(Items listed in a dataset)
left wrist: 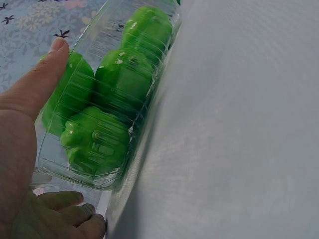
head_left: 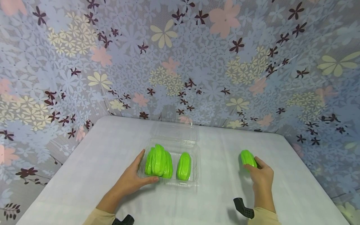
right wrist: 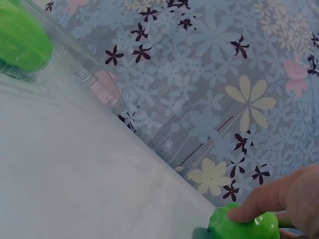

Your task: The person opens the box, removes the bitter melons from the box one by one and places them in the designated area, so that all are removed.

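Note:
A hinged clear plastic container (head_left: 180,146) lies with its lid folded back. Several glossy green, ridged, pepper-like vegetables (head_left: 158,159) are heaped in its left part; another (head_left: 184,166) lies alone in the right part. My left hand (head_left: 132,179) holds the container's front left corner, the thumb along the front and the fingers at the left side. In the left wrist view, the thumb reaches the rim beside the green pieces (left wrist: 97,142). Off to the right, my right hand (head_left: 261,176) grips one more green pepper-like vegetable (head_left: 248,157) between thumb and fingers, its lower part hidden.
A white cloth (head_left: 219,147) covers the table. Behind it hangs a flower-patterned backdrop (head_left: 197,78), close to the container's folded-back lid (head_left: 174,131). Black wrist mounts (head_left: 243,207) sit by both sleeves.

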The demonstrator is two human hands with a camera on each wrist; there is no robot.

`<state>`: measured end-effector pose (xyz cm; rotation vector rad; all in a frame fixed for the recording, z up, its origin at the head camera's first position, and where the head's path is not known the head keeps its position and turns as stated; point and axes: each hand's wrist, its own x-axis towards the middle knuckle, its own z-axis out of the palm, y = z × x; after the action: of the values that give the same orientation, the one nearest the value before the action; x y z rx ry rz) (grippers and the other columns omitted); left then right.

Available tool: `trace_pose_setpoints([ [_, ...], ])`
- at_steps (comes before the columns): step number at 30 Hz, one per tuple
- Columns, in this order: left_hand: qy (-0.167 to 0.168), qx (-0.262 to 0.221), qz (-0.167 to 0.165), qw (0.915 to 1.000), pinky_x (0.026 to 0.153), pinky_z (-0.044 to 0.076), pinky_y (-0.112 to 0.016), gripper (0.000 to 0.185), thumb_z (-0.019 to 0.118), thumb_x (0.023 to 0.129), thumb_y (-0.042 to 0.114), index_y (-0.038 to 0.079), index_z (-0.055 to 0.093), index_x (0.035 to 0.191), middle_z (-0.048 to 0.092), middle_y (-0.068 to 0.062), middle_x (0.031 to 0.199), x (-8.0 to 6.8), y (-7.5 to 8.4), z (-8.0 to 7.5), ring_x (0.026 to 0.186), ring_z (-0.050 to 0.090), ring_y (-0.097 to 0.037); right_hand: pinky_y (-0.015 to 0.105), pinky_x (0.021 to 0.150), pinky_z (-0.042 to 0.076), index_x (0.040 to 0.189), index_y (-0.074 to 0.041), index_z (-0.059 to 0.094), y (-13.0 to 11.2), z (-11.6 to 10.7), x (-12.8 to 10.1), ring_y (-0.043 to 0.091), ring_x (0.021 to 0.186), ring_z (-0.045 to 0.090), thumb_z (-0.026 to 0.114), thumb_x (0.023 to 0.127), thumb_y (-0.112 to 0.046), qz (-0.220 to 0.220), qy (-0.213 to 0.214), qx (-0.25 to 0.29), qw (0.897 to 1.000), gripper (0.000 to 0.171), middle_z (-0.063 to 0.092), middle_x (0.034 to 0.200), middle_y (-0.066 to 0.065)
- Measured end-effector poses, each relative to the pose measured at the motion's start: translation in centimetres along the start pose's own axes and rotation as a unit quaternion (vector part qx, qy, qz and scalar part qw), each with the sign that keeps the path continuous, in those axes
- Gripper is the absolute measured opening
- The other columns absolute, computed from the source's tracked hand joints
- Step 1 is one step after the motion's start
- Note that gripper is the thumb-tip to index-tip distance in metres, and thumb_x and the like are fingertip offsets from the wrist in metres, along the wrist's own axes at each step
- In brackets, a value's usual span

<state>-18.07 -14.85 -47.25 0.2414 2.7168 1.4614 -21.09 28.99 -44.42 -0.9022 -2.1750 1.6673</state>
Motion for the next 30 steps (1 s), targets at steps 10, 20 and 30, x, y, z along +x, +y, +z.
trace_pose_setpoints([
  [10,-0.001,-0.004,-0.002,1.0000,0.115,0.022,-0.063,0.121,0.087,0.075,0.051,0.016,0.012,0.163,0.018,-0.014,0.165,-0.14,-0.03,-0.09,0.148,0.021,-0.041,0.055,0.118,0.022,0.156,-0.003,0.031,0.63,0.18,0.19,0.045,0.145,0.026,0.065,0.091,0.002,-0.002,-0.011,-0.033,0.999,0.074,0.026,0.160,0.026],
  [20,-0.003,-0.008,-0.002,1.0000,0.115,0.022,-0.064,0.121,0.087,0.075,0.051,0.016,0.011,0.163,0.017,-0.013,0.166,-0.14,-0.21,-0.09,0.148,0.019,-0.041,0.056,0.119,0.020,0.157,-0.003,0.028,0.69,0.24,0.20,0.046,0.146,0.023,0.065,0.091,0.002,-0.006,-0.015,-0.045,0.999,0.076,0.023,0.161,0.026],
  [30,-0.003,-0.011,-0.001,0.9999,0.115,0.021,-0.064,0.121,0.087,0.075,0.051,0.016,0.011,0.163,0.017,-0.013,0.166,0.00,-0.15,0.03,0.148,0.020,-0.041,0.059,0.119,0.016,0.161,-0.012,0.025,-0.12,-0.12,-0.26,0.045,0.150,0.010,0.072,0.087,-0.004,-0.030,0.019,-0.048,0.998,0.088,0.012,0.165,0.021],
])
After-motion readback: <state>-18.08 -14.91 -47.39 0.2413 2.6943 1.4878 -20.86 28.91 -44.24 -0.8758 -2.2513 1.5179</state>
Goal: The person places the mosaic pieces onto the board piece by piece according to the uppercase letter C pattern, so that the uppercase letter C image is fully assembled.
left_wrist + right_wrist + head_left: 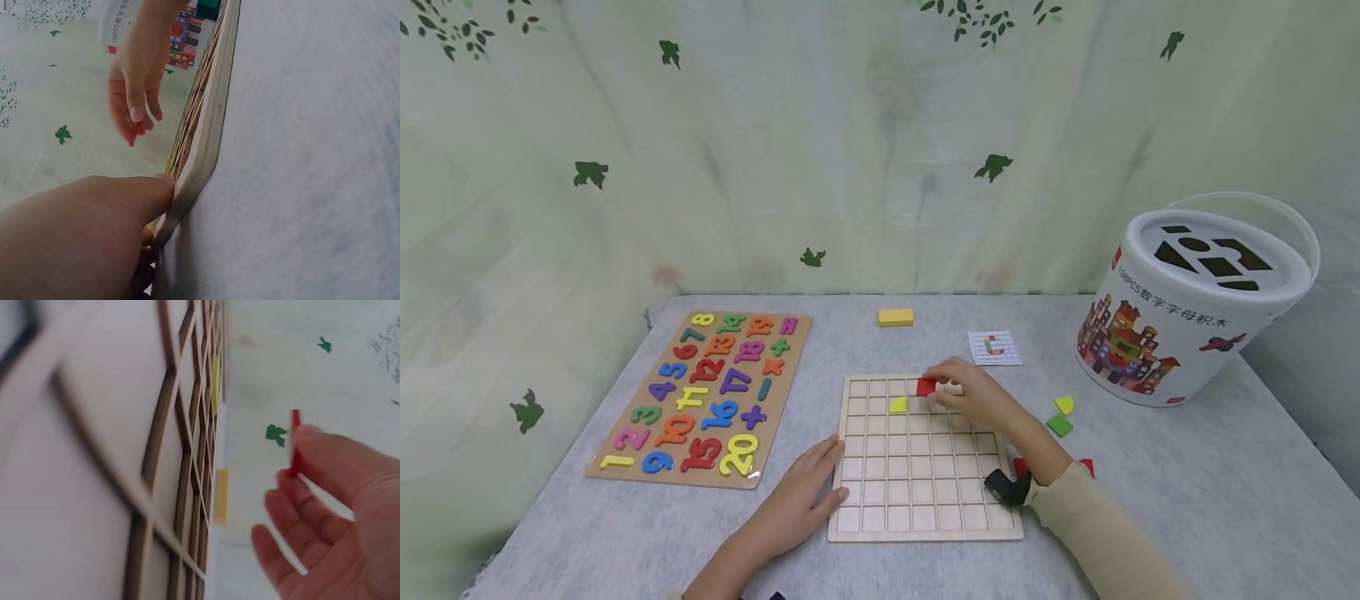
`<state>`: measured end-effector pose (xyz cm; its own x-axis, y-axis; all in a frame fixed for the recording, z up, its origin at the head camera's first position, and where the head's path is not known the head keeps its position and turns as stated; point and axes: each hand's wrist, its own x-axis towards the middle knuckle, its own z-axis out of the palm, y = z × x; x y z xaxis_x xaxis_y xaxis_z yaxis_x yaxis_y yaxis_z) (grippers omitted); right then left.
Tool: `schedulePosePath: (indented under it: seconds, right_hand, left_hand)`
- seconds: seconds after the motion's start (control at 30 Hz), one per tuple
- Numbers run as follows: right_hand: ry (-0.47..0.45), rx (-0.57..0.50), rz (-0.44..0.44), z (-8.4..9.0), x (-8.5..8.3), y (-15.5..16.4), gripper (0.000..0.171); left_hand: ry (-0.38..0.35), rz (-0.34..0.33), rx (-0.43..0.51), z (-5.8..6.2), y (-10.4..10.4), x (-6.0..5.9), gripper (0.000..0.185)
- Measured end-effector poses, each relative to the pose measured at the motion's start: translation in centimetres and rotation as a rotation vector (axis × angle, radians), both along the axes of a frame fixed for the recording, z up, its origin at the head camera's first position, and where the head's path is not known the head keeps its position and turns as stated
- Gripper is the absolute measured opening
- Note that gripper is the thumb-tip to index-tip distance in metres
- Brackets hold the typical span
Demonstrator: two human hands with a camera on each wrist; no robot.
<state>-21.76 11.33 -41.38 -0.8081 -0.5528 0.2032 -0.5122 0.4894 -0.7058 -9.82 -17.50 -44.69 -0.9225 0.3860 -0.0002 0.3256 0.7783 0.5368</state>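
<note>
The right hand [977,398] pinched a flat red tile [927,386] above the square wooden grid board [925,492]. The left hand [805,492], fingers straight, pressed the board's left edge.

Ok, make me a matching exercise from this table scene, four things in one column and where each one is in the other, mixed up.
Things:
1. red piece
2. yellow piece
3. number puzzle board
4. white bucket

Places:
A. lying in a cell of the grid board
B. at the table's right rear
C. pinched in the right hand
D. left of the grid board

Pairs: 1-C, 2-A, 3-D, 4-B
</note>
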Motion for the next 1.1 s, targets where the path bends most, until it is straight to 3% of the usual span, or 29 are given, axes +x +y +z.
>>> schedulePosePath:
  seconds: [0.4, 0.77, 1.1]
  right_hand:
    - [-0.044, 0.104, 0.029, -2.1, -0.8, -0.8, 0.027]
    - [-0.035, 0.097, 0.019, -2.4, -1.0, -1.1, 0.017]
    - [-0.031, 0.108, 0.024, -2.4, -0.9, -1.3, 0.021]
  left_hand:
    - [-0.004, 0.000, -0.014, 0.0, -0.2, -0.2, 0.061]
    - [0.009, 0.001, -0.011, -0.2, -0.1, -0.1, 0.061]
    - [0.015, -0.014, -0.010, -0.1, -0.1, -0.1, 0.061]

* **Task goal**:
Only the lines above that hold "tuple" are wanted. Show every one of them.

* **Exercise output**:
- at_steps (comes before the columns): step number at 30 Hz, one per tuple
- seconds: seconds after the motion's start (control at 30 Hz), one per tuple

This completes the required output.